What is Afforestation, Reforestation & Revegetation (ARR)?
Afforestation, Reforestation & Revegetation (ARR) projects increase carbon stocks by planting or assisting the natural regeneration of woody biomass. ARR activities are diverse and can include: agroforestry, commercial plantations, farmer-assisted natural regeneration, and mangrove restoration (one type of blue carbon project). Blue carbon projects generate a lot of buzz, but not all of these projects can be classified as ARR as there are some REDD+ blue carbon projects. ARR is a popular nature-based solution (NBS) because project activities result in carbon sequestration, making them a removal credit. However, there is a range of quality within available ARR credits, and it is critical to consider quality at the project level.
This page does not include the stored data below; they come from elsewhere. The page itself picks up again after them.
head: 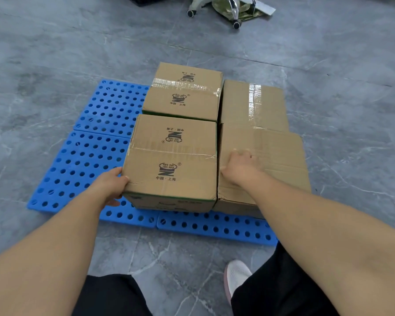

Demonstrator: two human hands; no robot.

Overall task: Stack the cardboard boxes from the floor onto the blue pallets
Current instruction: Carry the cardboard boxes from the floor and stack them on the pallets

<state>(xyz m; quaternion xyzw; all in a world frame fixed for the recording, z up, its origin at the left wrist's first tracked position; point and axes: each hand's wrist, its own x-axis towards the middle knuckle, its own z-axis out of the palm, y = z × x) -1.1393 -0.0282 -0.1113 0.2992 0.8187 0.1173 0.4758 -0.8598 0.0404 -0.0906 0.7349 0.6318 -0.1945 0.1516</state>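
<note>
Four cardboard boxes on blue pallets, grey floor around.
Left hand gripping near-left printed box at its left corner, fingers curled round edge. Right hand flat on plain box just right of it, fingers relaxed. Far printed box and taped box behind. Chair base well beyond.

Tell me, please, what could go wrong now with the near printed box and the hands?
1. The left hand grips only the near left corner of the near printed box, so it may twist when pushed.
2. The right hand rests on the plain box beside the seam; fingers could get pinched there.
3. The boxes crowd the right side of the blue pallets, near the edge.
</note>
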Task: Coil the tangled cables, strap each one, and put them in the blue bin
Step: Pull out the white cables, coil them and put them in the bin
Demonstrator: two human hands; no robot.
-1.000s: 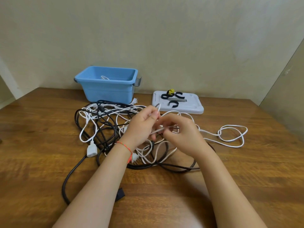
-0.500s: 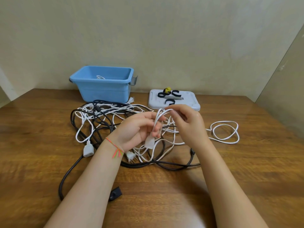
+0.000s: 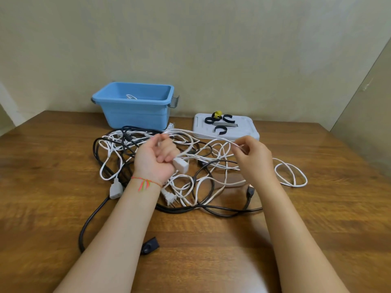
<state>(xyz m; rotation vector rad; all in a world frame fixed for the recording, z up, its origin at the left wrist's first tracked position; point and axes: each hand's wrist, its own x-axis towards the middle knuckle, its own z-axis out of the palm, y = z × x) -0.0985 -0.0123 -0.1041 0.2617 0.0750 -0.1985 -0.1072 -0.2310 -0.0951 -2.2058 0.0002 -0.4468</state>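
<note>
One blue bin (image 3: 135,112) at the back of the wooden table (image 3: 42,166), against the wall; one white coil (image 3: 131,96) already inside. One light grey lid (image 3: 226,129) just right of the bin, carrying three black straps (image 3: 220,129), a yellow-tipped bit (image 3: 217,113) and one grey strip (image 3: 226,124).

Tangle in front of the bin: white cables (image 3: 184,182) and black cables (image 3: 211,210) interwoven; exact cable count not readable. Visible ends, counted: white socket end (image 3: 116,188) at left, white two-prong plug (image 3: 169,197) near centre, black connector (image 3: 250,190) under the right forearm, black plug (image 3: 150,245) near the front edge. One white loop (image 3: 291,174) lying apart to the right.

Left hand (image 3: 156,160) curled in a fist round a white cable, white block-shaped end (image 3: 181,164) sticking out below the fingers. Right hand (image 3: 252,160) pinching the same white cable (image 3: 203,135) between thumb and fingertips, remaining fingers loosely bent. Cable runs raised between the two hands, above the pile. Red-and-yellow thread bracelet (image 3: 145,182) on the left wrist.
</note>
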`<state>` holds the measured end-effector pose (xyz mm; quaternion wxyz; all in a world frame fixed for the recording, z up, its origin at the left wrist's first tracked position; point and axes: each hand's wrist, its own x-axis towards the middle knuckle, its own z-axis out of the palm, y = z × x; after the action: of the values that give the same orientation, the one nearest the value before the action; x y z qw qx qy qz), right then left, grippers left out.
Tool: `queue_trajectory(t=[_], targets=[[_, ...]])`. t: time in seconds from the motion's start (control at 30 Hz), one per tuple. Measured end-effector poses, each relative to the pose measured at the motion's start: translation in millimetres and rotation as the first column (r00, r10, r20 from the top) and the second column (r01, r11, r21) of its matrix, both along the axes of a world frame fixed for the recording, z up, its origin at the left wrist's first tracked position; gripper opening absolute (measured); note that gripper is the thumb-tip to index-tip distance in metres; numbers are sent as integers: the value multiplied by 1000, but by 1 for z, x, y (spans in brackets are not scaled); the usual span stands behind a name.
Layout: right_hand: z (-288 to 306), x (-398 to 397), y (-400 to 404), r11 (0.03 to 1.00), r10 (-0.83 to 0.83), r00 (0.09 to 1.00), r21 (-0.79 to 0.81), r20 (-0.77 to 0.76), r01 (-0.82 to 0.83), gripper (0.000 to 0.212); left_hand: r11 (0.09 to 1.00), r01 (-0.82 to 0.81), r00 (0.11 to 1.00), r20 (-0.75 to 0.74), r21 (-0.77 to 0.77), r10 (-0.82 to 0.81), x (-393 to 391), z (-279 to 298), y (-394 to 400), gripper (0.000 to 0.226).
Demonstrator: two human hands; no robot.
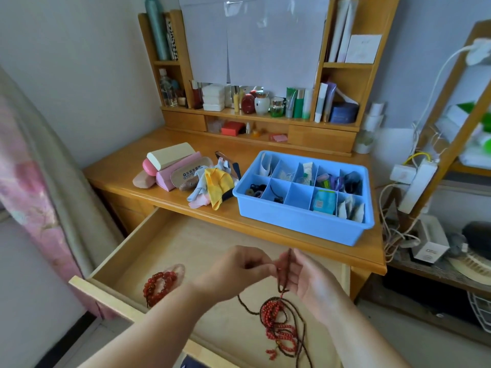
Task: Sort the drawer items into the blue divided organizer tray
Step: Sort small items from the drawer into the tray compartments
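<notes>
Wooden drawer (164, 243) open | left hand (233, 272), right hand (305, 277) both pinch dark beaded strand (281, 282) | blue plastic tray (300, 221)

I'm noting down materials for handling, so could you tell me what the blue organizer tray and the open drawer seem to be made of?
The blue organizer tray looks like moulded plastic: uniform colour, rounded rim, slight sheen. The open drawer looks like light wood or veneered board, with faint grain and a matte finish.
</notes>
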<state>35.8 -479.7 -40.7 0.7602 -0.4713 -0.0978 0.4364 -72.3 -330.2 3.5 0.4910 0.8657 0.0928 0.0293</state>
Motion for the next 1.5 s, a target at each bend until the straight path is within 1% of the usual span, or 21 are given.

As of April 2022, over 52 million credits have been issued from ARR projects, making up ~3% of the total credits issued to date in the voluntary carbon markets (VCMs). There are ARR projects registered in 49 countries, with ~40% of issued credits coming from South America. Sylvera’s ARR framework covers projects across geographies, registries and methodologies. Our initial ratings covered over 30% of issued ARR credits, as well as some pre-issuance projects.
By end of 2023, we expect to have rated 70% of the issued ARR credits. What about the other 30%? ARR credits follow a power law distribution, where there are a few projects that have large issuances and a long tail of projects with very small issuances. More significantly, however, a large portion of the projects on the long tail have insufficient data, which means that Sylvera is not able to conduct a comprehensive assessment of quality. The most common type of data missing is a shapefile (the geographic boundary of the area for which credits are being claimed), and Sylvera has made repeated requests to developers to share this fundamental information. Unfortunately, in many cases we have received no response, which makes it impossible to fully evaluate the integrity of a project. After all, if you don’t know where the trees have been planted, how can you be confident these projects are delivering the carbon benefits they promise?
How Sylvera thinks about ARR credit quality
Sylvera develops project-type specific frameworks to capture material attributes of carbon projects and create comparable quality metrics that enable users to transact with confidence. Our ARR ratings synthesize data from diverse sources including: project documentation, multimodal remote sensing data, climate modeling, historic weather data, socioeconomic data, media sources, government policy documents, academic publications, and proprietary machine learning models. These data inform our sub-indicators that roll up into our Sylvera rating and core scoring pillars.
Our rating is derived from a combination of carbon, additionality and permanence scores. These three core pillars are combined in a series of matrices to ensure that underperformance in one area does not get overshadowed by high performance in others.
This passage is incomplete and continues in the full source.